Blog

Christian Wagner: Leveraging uncertainty in cyber security

Christian Wagner

Christian Wagner

The key to the plot of Philip K. Dick’s story Minority Report (spoiler alert) is that there were three precognitives, and in cases where two of them agreed sometimes it was critical to look at what the dissenter was saying.

Considering dissenting outliers and managing uncertainty are part of the new EPSRC and NCSC-funded RISCS project Leveraging the Multi-Stakeholder Nature of Cyber Security, led by Christian Wagner from the Lab of Uncertainty in Data and Decision Making (LUCID) at the University of Nottingham. The goal is to establish the foundations for a digital “Online CYber Security System” (OCYSS) that will offer decision support by rapidly bringing together information on system vulnerabilities and alerting organisations that may be affected by them.

For the last five to ten years, Wagner, whose background is in working with uncertain data such as that collected by sensors in robotics or captured explicitly from people, has been working with colleagues from the University of Nottingham on problems of interest to CESG, NCSC’s precursor. “A key aspect they were interested in,” he says, “was that when the vulnerabilities of systems are assessed, usually multiple cyber security experts look at them, some internal, some external. Commonly, they break down these systems by attack vectors and attack paths. Then each path is split into steps – hops. Compromising a system may involve multiple paths and hops, so what they were interested in initially was – how do we capture the unavoidable uncertainty in these assessments and what are the patterns in the differences between individual experts’ assessments? ”

In practice, experts in vulnerability assessment are not asked to fix the systems but to highlight potential weaknesses. The fundamental questions, therefore, are first, how confident we can be in the assessments they are providing, and second, how we should deal with the variability between multiple people assessing the same system? If their assessments are different, how do we know which assessment we should follow? The reports made by Philip K. Dick’s three “precogs” were simply studied for majority agreement – which turned out to be the problem. That’s not as valid an approach in cyber security, where often one individual may hold key knowledge, or experts from different areas may be aware of different key aspects.
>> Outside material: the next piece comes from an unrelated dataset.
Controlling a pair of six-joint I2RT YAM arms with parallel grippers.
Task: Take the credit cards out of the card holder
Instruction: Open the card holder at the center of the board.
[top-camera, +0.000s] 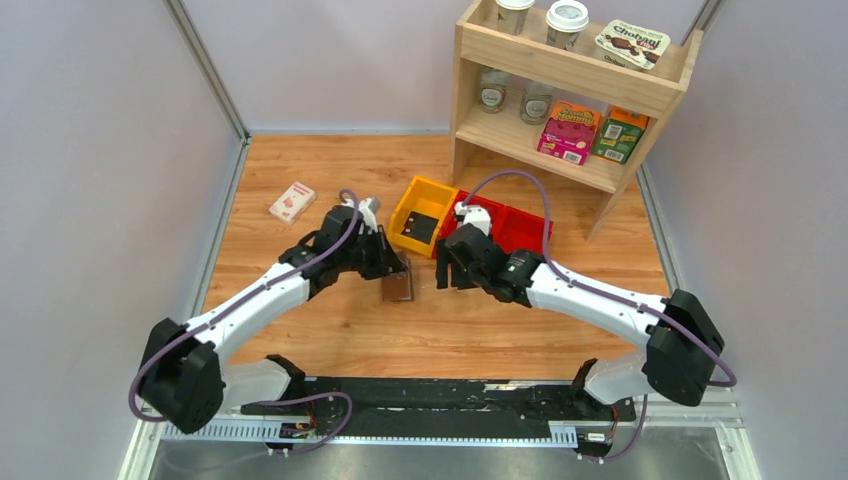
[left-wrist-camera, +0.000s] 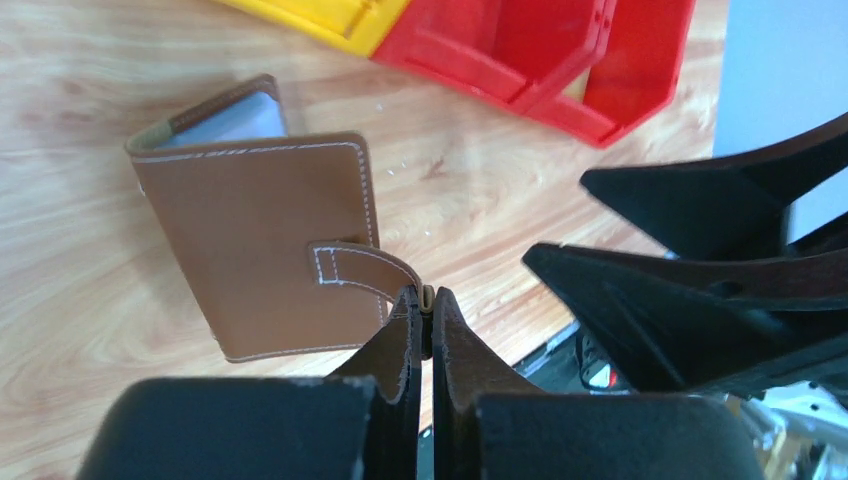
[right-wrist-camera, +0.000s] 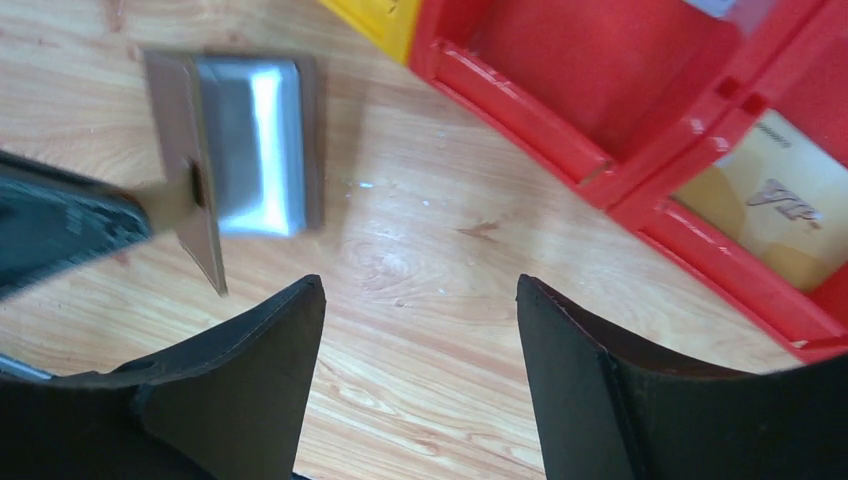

A final key question: what is the minimum – or ideal – number of expert opinions needed to give you confidence that you’ve got the right assessment?

At first glance, the prior work Wagner cites as relevant appears to have little to do with security. The 2015 paper Eliciting Values for Conservation Planning and Decisions: A Global Issue was published in the Journal of Environmental Management. Yet a closer look finds the connection: he and co-authors Ken J. Wallace and Michael J. Smith discussed the difficulty of decision-making about the conservation and use of natural resources in the face of competing human values and, particularly, how to incorporate the value of human well-being into otherwise technical deliberations. Especially relevant was the way stakeholders were asked to rate the importance of each of the values they were considering.
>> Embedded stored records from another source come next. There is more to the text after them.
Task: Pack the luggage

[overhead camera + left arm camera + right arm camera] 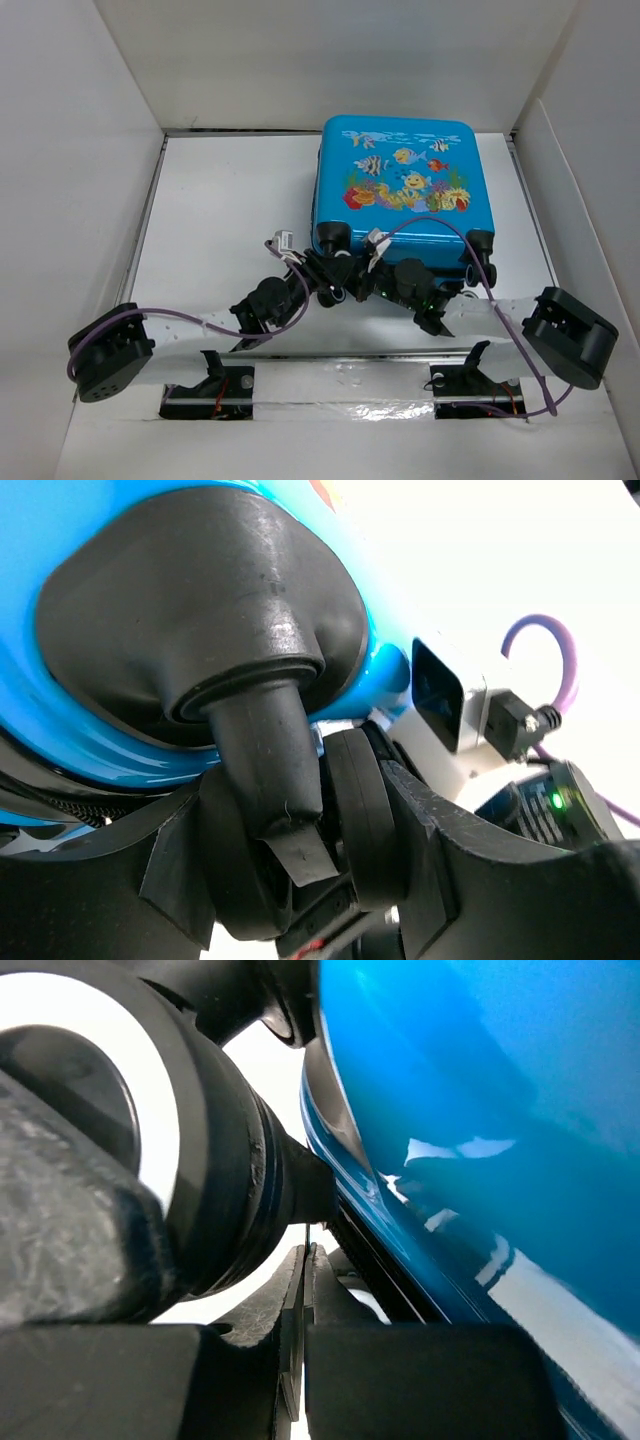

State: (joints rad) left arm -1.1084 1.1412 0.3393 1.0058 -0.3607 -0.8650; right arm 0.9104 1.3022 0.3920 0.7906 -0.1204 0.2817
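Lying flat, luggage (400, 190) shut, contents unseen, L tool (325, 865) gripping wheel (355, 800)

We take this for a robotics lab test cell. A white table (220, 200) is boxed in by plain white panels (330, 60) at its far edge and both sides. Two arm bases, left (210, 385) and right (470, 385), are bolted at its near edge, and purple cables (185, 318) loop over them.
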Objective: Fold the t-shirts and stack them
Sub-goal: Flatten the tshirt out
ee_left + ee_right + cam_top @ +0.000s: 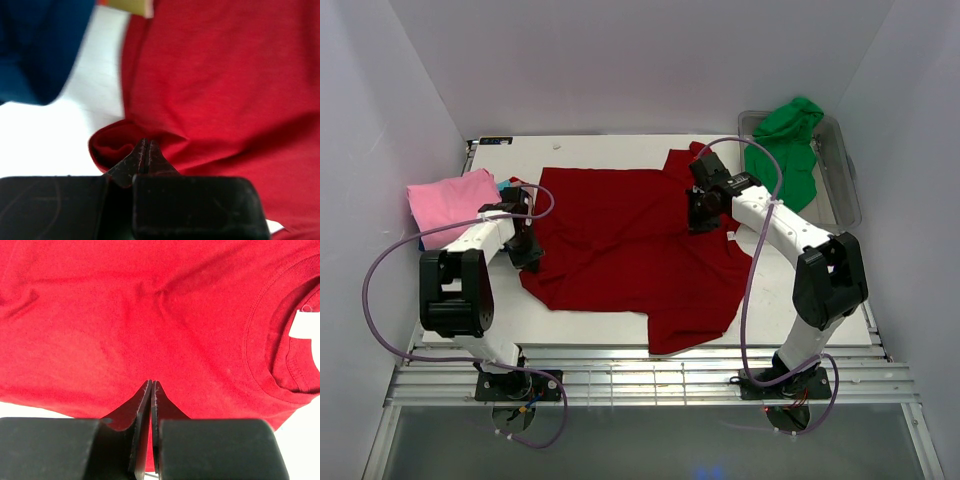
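Got the red t-shirt (620, 240) spread across the middle of the tabletop (590, 325), stretched between both arms. Looks like the left end effector (145, 150) pressed together on a rolled-up bit of its edge, with red cloth filling everything ahead and to its right, and bare white surface to its left. Also catching a blue t-shirt (35, 50) ahead-left of it, apart from the red one, and a pink t-shirt (450, 200) out past it to the left in the overhead view. Same deal with the right end effector (151, 387): pinched shut on red fabric, collar (260, 340) ahead and off to its right. Spotting a green t-shirt (785, 140) draped over the clear tub (845, 190) farther out to its right.
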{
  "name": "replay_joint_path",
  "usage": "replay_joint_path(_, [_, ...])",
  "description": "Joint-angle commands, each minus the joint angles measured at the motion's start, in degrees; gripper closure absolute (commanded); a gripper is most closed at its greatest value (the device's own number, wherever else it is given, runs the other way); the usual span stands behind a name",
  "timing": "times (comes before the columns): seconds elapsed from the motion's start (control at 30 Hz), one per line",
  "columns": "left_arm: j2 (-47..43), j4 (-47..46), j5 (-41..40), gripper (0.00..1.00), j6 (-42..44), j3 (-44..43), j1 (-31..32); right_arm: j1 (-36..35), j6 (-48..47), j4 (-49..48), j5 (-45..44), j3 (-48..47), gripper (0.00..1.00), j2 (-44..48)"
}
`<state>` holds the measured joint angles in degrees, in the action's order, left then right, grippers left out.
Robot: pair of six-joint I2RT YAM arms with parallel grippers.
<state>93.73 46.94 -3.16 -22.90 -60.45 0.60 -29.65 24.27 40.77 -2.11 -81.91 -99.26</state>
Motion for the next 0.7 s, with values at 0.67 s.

Few of us can have escaped the five-point scales so often used in such surveys, the ones that ask you to locate your reaction along a given range – for example, from strongly agree to strongly disagree, or from very important to very unimportant. These Likert scales are the most common tool in this type of survey, and modern pollsters love them because they’re easily turned into numbers representing our reactions that can be simply compared and quantitatively manipulated. Yet even in the limited context of rating your satisfaction with a hotel room the approach is frustratingly constraining: was that bed a 3 or a 4? Is there a way to indicate that the mattress was great but the bed’s positioning right under the air conditioning unit doomed its occupant to discomfort? In a more complex realm, like conservation, where the values are fuzzier – human physical health, or the spiritual value of the outdoors – the Likert scale approach throws away the very real uncertainty people feel in marking these assessments and their observable hesitation in picking a single number.
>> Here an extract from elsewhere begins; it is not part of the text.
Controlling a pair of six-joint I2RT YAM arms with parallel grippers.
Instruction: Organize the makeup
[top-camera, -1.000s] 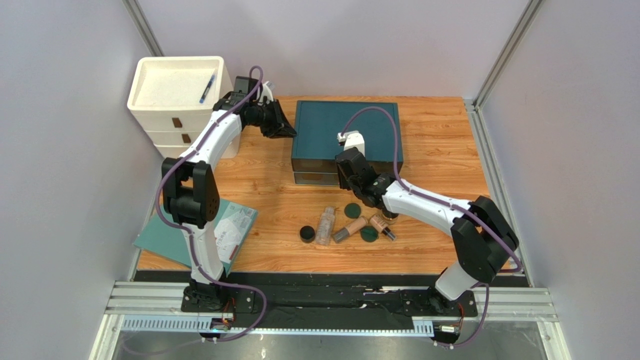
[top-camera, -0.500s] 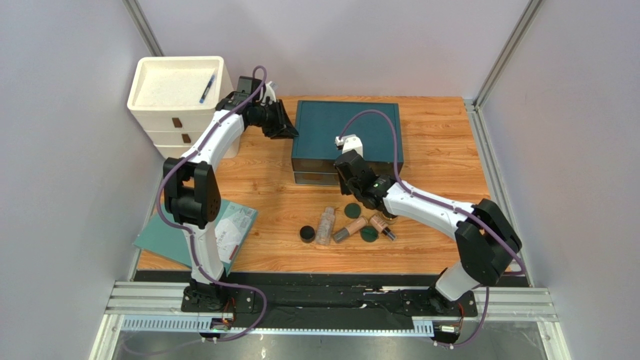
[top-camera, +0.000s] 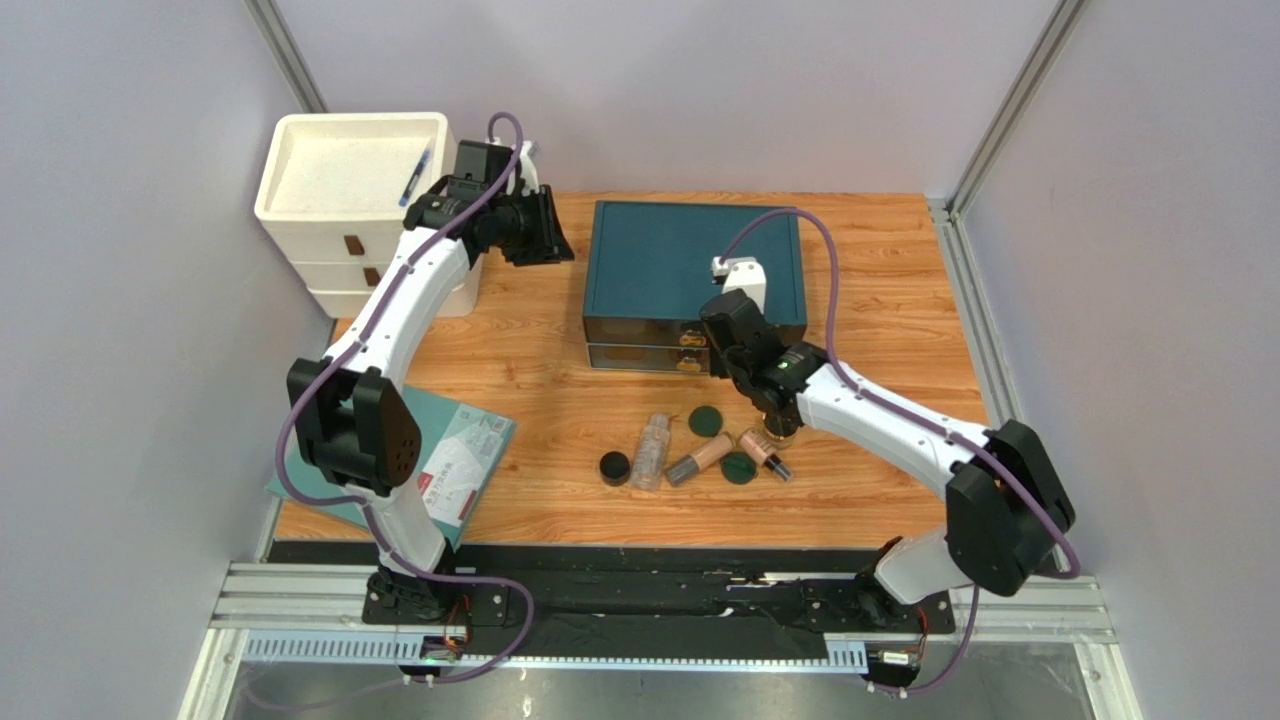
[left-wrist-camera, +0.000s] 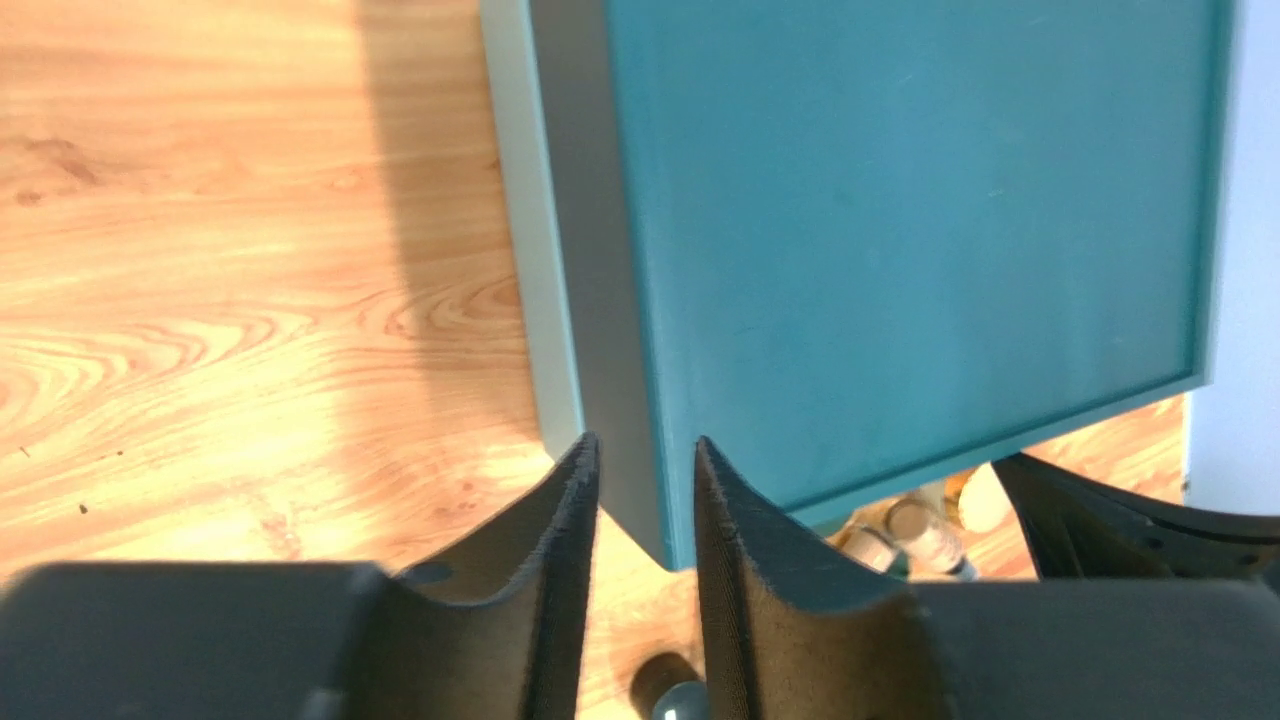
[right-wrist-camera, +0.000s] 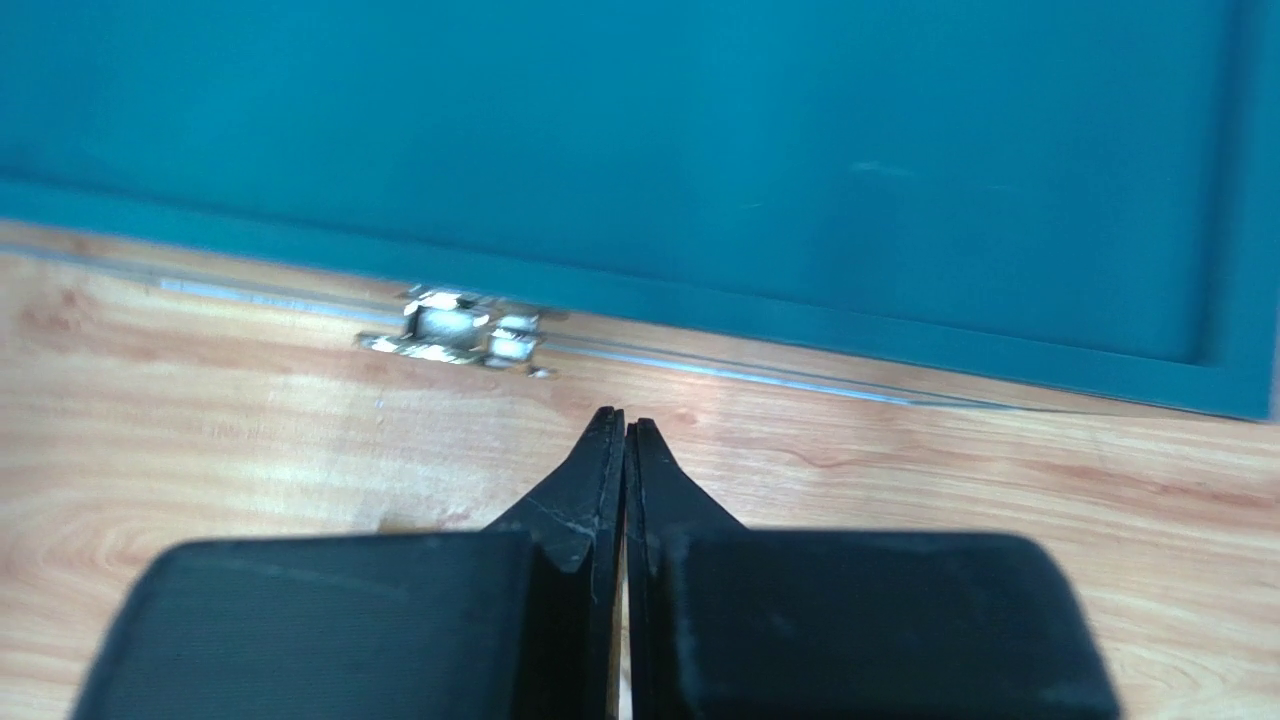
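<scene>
The right gripper (right-wrist-camera: 624, 438) is clenched with nothing between its fingers, and is held just before the metal handle (right-wrist-camera: 466, 330) on the front of the teal box (right-wrist-camera: 631, 150). The left gripper (left-wrist-camera: 646, 468) is seen slightly parted and empty, near the box's left side. The makeup (top-camera: 700, 458) is laid on the table (top-camera: 526, 345) in front of the box, with a clear bottle (top-camera: 652, 449) and a black jar (top-camera: 615, 468) at its left end.

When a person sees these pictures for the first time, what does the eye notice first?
The big teal box at the back middle of the wooden table stands out, with the right gripper shut just in front of its metal latch. Next comes the makeup, a loose cluster on the table nearer the arms.
</scene>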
“If you watch people completing these,” Wagner says, “what usually happens is they display hesitancy between points.” He and his co-authors set out to see if they could get something more out of these quantitative techniques. Their solution, which they have since applied to NHS quality of life assessments, asks subjects to instead draw an ellipse around a point on a continuous scale – for example, 1 to 10. The position of ellipse indicates the response; its width indicates the scale of the uncertainty the subject associates with their answer. “It’s intuitive to people to doodle,” Wagner says. In assessing the results, the researchers measure the uncertainty surrounding the response as well as the response itself.

Wagner's diagram showing how to capture uncertainty

Capturing uncertainty via a modified Likert scale

The result is a level of quantitative information that goes beyond standard questionnaire approaches, coming a very small step closer to powerful qualitative techniques such as interviews, which can’t be used for this type of work because they cannot be scaled up for the continuous collection of large samples. Wagner’s process captures more information, and rapidly; people actually find this method of answering survey questions faster than using a Likert scale. Research partner Carnegie-Mellon is involved in this aspect: what is it people like, and how well does the technique capture the uncertainty in people’s minds as opposed to just showing that people like circling things? These captured intervals also offer greater opportunities for algorithmic analysis and modelling.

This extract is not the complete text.